UI/UX Designer
Enterprise Software
Redesign of a legacy platform with a fully functional product on a modernized platform with an optimized experience.
I had the opportunity to work for a client in the legal/debt collection industry. They serve more debt collection law firms than any other high-end legal debt collection software provider and have over 900 installations nationwide. I was brought onto this project as the UX/UI designer and we were tasked with redesigning their existing platform with a focus on helping enterprise firms complete more basic debt collection workflows, address critical pain points impacting customer productivity, and implement a modernized visual styling.
Identifying research objectives in the beginning helped us focus on the overall goal of the project and what we were trying to achieve with the client.
Understand research objectives
Capture existing functionality to ensure the redesign accounts for existing features.
Identify the good, Improve the bad
Identify what works well and what doesn’t with the existing experience.
Appeal to customers
Identify features and functionality that would make the platform appealing to enterprise customers.
Identity user personas
Identify personas to ensure the platform is designed to meet the needs of the client’s customers.
Explore the competition
Understand the competition to ensure the platform is the best option on the market.
Since we were unable to compare direct competitor interfaces. we instead sought to understand what the differences were at a high level. The SWOT framework created a structure for us to understand what the client needs to improve to gain the competitive edge. Below is a summary of our findings.
Strengths
Weaknesses
Opportunity
Threats
We also created a process map that depicted the start to finish flow of a collection file through the collections and legal process via the platform. It also shows the various personas with access to the system and their level of involvement.
The purpose of the document was to act as a reference artifact to communicate and understand system implications that design and database decisions could have during the design process.
We interviewed four different firms and they were selected to represent different sizes (from small to enterprise) and different legal spaces. Below are themes that we uncovered from the interviews.
Throughout our interviews, we noticed various users leveraging automation tools but wishing those tools have smarter system logic. Users also seemed to jump around quite a bit between UI systems. There was a desire for reduced manual processes and system-guided assistance throughout their daily tasks to make them faster, or at least appear that way.
Accompanying the prior theme, we noticed several areas where the same information was disparate across parts of the system, not updating in real time. Subjects pined for the system to communicate with them better, and educate them when needed.
Enhanced security came up often, particularly among firm admins. Admins desired to see more field-level permissions per persona, as well as individual persona screens for collectors, attorneys, and accounting.

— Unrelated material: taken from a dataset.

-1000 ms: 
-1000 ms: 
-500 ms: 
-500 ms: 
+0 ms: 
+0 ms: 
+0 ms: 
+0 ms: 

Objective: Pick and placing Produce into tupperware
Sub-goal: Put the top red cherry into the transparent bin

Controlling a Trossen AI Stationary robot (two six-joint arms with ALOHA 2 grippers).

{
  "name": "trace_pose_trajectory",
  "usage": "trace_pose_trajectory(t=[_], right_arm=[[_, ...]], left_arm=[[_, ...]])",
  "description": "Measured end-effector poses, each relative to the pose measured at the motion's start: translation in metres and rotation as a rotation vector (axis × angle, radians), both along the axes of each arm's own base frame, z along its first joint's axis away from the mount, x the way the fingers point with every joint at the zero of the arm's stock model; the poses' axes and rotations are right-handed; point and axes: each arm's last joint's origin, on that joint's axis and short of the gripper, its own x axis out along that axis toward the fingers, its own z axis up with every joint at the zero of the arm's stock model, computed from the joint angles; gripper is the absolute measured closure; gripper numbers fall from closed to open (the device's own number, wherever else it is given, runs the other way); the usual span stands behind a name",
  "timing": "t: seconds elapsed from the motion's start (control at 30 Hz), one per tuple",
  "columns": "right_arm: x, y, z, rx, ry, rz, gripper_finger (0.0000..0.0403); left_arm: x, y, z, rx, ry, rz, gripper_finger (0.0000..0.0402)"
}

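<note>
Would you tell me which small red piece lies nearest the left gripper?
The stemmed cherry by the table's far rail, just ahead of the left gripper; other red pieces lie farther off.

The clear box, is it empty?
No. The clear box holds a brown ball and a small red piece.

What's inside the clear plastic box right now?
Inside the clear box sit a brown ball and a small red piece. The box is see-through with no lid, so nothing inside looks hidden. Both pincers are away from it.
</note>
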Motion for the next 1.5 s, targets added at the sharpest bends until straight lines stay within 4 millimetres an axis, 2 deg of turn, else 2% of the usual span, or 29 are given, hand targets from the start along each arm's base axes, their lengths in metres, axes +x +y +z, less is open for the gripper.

The client was aware of the need to enhance the litigation experience for attorneys, this was also clear in the interviews. While testing the UX of the litigation experience, we saw a lot of jumping between screens and popups. A need for a more robust automation and utility from our pervious themes also surfaced during the interviews.
Below is a list of design principles that we created based on our findings from the process flow and user interviews.
Minimize the clicks
Adherence to current design standards, usability testing, and minimizing time spent on tasks.
Bring the system to life
Ensure harmony with usable feedback and factual updates in real time.
Satisfy the attorney
Laser focus on the prior themes and leveraging UX opportunities.
Personalized and secure
User centered design accounting for each persona’s goals while also ensuring security is water tight.